Opinion 10-83

                                                                                    

June 10, 2010


 

Digest:         (1) A judge may not participate in a candidate’s campaign for legislative office, even if the judge agrees with the candidate’s position on judicial raises. (2) A judge may, but is not required to, adopt a policy that all in-court negotiations and discussions between counsel and self-represented persons must take place in the judge’s or a court attorney’s presence.

 

Rules:          22 NYCRR 100.0(A); 100.0(Q); 100.2(A); 100.3; 100.5(A)(1); 100.5(A)(1)(c)-(e); 100.5(A)(2); Opinions 09-148; 99-148 (Vol. XVIII); 91-39 (Vol. VII).

 

Opinion:


         A judge asks whether he/she may support candidates for legislative office who share his/her views on judicial raises “by assisting [those candidates] with their nominating petitions.” The judge explains that he/she would like to organize petition routes, supervise the petitioning process, carry petitions, recruit people to carry petitions, and organize with other judges to assist in the petitioning process in any way that is permitted.

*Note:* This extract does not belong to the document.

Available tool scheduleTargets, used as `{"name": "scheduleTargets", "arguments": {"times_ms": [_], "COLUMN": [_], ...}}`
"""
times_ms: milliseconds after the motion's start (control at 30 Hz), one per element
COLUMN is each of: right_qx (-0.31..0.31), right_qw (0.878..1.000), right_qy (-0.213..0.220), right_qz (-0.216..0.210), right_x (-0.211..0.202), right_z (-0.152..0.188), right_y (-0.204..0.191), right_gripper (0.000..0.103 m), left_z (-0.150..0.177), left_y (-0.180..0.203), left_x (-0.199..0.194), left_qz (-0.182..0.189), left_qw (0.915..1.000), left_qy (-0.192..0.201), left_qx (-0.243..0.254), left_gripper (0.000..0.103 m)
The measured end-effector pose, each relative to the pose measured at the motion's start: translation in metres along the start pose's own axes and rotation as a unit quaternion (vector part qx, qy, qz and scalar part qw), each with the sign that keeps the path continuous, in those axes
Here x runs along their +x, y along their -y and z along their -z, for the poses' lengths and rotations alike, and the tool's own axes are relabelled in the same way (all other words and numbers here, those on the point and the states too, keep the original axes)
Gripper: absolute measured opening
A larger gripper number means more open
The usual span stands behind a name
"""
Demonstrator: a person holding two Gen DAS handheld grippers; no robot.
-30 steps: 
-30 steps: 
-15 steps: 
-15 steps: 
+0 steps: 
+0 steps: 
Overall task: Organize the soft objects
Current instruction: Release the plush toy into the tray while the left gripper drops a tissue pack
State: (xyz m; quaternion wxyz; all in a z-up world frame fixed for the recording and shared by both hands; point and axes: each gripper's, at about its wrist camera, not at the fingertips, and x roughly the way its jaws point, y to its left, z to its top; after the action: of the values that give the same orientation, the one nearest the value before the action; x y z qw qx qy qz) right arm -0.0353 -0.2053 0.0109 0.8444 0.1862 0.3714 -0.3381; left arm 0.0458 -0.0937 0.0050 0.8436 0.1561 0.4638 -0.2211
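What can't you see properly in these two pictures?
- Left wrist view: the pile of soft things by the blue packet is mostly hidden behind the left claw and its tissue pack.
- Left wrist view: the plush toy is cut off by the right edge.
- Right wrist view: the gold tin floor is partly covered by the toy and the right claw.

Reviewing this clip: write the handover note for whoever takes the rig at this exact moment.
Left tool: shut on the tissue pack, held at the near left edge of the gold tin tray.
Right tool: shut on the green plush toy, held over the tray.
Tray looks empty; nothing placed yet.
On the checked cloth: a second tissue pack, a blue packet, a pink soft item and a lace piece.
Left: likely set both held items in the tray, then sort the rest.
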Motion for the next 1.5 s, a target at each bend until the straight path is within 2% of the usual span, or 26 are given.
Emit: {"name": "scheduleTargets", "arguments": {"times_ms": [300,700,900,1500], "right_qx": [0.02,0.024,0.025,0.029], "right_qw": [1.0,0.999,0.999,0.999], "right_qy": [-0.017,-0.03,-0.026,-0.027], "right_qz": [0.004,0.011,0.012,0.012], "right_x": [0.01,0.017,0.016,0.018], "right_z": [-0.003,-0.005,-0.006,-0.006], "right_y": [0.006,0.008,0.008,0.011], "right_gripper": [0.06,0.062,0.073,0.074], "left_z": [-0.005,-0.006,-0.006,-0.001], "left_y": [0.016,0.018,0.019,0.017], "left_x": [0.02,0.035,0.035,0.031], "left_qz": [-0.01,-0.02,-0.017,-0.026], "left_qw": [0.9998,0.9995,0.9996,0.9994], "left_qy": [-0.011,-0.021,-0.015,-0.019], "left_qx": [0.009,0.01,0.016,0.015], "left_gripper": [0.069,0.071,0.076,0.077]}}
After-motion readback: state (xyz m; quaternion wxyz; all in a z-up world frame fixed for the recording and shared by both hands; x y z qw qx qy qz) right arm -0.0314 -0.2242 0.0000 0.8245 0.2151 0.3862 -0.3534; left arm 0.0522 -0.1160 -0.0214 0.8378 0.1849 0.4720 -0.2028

         The Rules Governing Judicial Conduct prohibit judges from engaging in partisan political activity except in connection with the judge’s own campaign for election to judicial office (see 22 NYCRR 100.5[A][1]-[2]). Judges are specifically prohibited from “participating in any political campaign for any office” other than their own (see 22 NYCRR 100.5[A][1][d]). Participation in another candidate’s petitioning process would constitute participating in that candidate’s political campaign and is, therefore, prohibited (see id.). Moreover, in the Committee’s view, circulating the individual nominating or designating petition of another candidate is also tantamount to an endorsement of that person and is, therefore, also prohibited on this basis (see Opinion 09-148 [adhering to prior decisions]; 22 NYCRR 100.5[A][1][e]). In light of these rules and opinions, judges may not participate in legislative candidates’ campaigns by assisting in their petition drives in any capacity (see 22 NYCRR 100.5[A][1][c]-[e]).1


         The judge also states that he/she hears many matters in which one side is self-represented, and that the judge “has witnessed, almost on a daily basis, abuse and overreaching” by counsel in such matters. The judge asks whether he/she may adopt a policy that all in-court negotiations and discussions between counsel and self-represented persons must take place in the presence of a judge or court attorney.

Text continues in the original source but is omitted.